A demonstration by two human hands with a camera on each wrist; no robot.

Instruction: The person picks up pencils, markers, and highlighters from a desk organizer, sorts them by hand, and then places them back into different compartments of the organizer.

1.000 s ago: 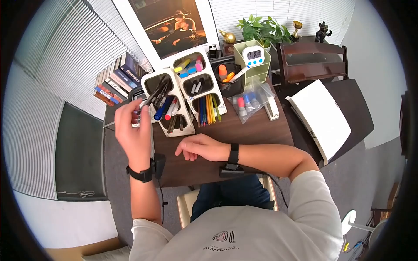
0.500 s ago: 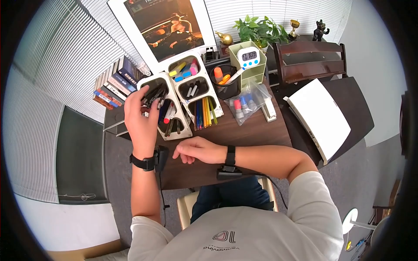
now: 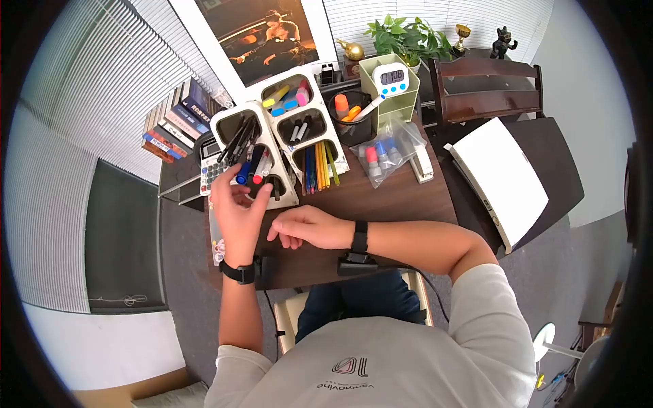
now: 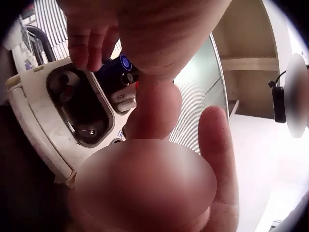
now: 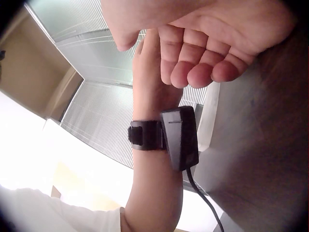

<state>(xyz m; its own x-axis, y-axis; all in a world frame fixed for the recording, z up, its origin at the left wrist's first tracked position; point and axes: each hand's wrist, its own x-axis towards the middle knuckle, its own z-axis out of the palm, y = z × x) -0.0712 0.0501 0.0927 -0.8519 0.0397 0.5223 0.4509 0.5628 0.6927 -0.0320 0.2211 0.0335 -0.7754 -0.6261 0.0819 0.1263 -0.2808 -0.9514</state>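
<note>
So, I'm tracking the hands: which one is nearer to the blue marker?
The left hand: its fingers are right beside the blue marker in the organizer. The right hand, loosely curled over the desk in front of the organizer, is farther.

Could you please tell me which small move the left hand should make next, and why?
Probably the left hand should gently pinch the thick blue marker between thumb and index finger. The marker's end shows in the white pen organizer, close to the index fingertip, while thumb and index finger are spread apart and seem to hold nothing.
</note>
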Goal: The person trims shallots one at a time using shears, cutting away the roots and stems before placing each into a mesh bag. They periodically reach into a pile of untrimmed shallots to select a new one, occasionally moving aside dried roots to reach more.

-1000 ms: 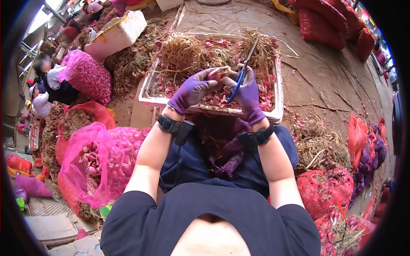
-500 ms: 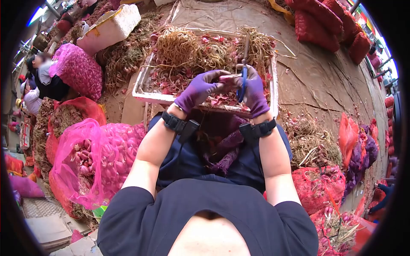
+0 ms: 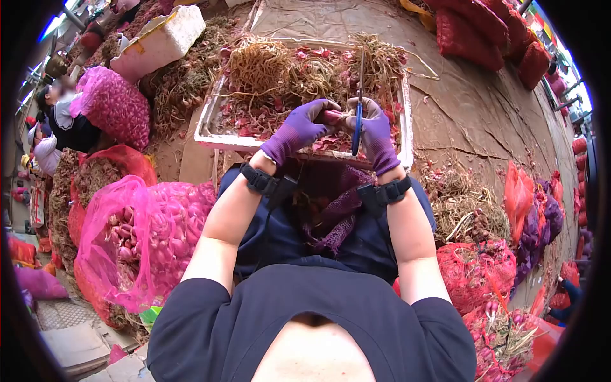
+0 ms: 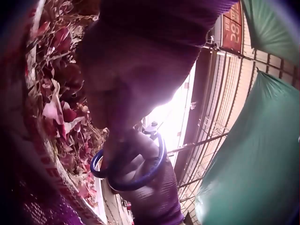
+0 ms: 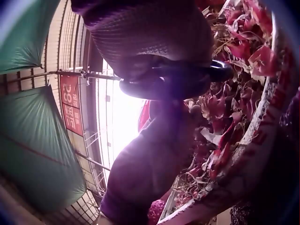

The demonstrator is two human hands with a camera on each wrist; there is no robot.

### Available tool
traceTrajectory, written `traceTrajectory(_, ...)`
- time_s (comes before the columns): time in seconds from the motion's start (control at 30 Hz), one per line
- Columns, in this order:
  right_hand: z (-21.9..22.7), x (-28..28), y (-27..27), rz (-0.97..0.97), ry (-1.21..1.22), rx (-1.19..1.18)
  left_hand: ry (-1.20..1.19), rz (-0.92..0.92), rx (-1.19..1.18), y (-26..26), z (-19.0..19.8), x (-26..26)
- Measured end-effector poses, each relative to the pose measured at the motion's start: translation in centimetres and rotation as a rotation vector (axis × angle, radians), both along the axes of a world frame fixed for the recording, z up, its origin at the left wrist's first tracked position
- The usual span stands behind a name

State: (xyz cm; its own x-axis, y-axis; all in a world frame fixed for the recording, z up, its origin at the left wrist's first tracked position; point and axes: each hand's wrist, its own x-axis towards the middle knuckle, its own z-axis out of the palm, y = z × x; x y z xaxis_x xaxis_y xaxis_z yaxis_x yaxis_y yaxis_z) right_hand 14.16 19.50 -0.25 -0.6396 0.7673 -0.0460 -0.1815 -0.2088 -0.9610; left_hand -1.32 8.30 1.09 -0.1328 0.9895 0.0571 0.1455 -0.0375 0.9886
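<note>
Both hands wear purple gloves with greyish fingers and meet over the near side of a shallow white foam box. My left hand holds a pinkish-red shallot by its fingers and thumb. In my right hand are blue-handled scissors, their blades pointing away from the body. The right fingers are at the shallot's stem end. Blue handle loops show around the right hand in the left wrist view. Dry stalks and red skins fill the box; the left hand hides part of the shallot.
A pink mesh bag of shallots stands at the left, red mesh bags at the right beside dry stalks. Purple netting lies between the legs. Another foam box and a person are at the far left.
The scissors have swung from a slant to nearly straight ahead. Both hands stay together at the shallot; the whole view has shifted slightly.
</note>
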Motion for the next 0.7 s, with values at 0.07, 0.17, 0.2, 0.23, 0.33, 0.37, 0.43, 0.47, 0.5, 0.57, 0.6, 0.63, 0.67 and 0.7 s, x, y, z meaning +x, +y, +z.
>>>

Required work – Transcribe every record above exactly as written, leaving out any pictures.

Solution –
A demonstration by two human hands with a camera on each wrist; no robot.

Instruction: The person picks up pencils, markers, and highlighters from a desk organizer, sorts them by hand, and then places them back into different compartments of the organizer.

1.000 s ago: 
0.500 s ago: 
now: 
now: 
now: 

<state>(xyz m; its own x-axis, y-axis; all in a world frame fixed for the recording, z up, its origin at the left wrist's first tracked position; point and axes: each hand's wrist, its own x-axis towards the middle knuckle, its own z-axis out of the palm, y = z × x) -0.0712 0.0501 0.0927 -0.8519 0.0397 0.5223 0.4509 0.5628 0.6927 -0.0320 0.2211 0.0335 -0.7754 -0.6261 0.0819 0.1263 -0.2808 -0.9514</state>
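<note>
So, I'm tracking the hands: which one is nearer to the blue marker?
The left hand: its fingers are right beside the blue marker in the organizer. The right hand, loosely curled over the desk in front of the organizer, is farther.

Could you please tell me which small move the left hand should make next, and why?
Probably the left hand should gently pinch the thick blue marker between thumb and index finger. The marker's end shows in the white pen organizer, close to the index fingertip, while thumb and index finger are spread apart and seem to hold nothing.
</note>
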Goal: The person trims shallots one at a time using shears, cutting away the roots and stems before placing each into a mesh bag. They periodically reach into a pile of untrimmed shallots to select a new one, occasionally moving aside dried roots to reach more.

-1000 ms: 
-500 ms: 
+0 ms: 
+0 ms: 
+0 ms: 

The demonstrator is two human hands with a camera on each wrist; there is no robot.

### Available tool
traceTrajectory, written `traceTrajectory(_, ...)`
- time_s (comes before the columns): time in seconds from the motion's start (control at 30 Hz), one per line
- Columns, in this order:
  right_hand: z (-21.9..22.7), x (-28..28), y (-27..27), rz (-0.97..0.97), ry (-1.21..1.22), rx (-1.19..1.18)
  left_hand: ry (-1.20..1.19), rz (-0.92..0.92), rx (-1.19..1.18), y (-26..26), z (-19.0..19.8), x (-26..26)
- Measured end-effector poses, each relative to the pose measured at the motion's start: translation in centimetres and rotation as a rotation vector (axis × angle, radians), both along the axes of a world frame fixed for the recording, z up, its origin at the left wrist's first tracked position
- The usual span stands behind a name

State: (xyz cm; its own x-axis, y-axis; all in a world frame fixed for the recording, z up, its origin at the left wrist's first tracked position; point and axes: each hand's wrist, its own x-axis towards the middle knuckle, its own z-axis out of the palm, y = z × x; x y z xaxis_x xaxis_y xaxis_z yaxis_x yaxis_y yaxis_z) right_hand 14.16 19.50 -0.25 -0.6396 0.7673 -0.0460 -0.1815 -0.2088 -0.9610; left_hand -1.32 8.30 1.09 -0.1328 0.9895 0.0571 0.1455 -0.0375 0.9886
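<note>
Both hands wear purple gloves with greyish fingers and meet over the near side of a shallow white foam box. My left hand holds a pinkish-red shallot by its fingers and thumb. In my right hand are blue-handled scissors, their blades pointing away from the body. The right fingers are at the shallot's stem end. Blue handle loops show around the right hand in the left wrist view. Dry stalks and red skins fill the box; the left hand hides part of the shallot.
A pink mesh bag of shallots stands at the left, red mesh bags at the right beside dry stalks. Purple netting lies between the legs. Another foam box and a person are at the far left.
The scissors have swung from a slant to nearly straight ahead. Both hands stay together at the shallot; the whole view has shifted slightly.
</note>
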Motion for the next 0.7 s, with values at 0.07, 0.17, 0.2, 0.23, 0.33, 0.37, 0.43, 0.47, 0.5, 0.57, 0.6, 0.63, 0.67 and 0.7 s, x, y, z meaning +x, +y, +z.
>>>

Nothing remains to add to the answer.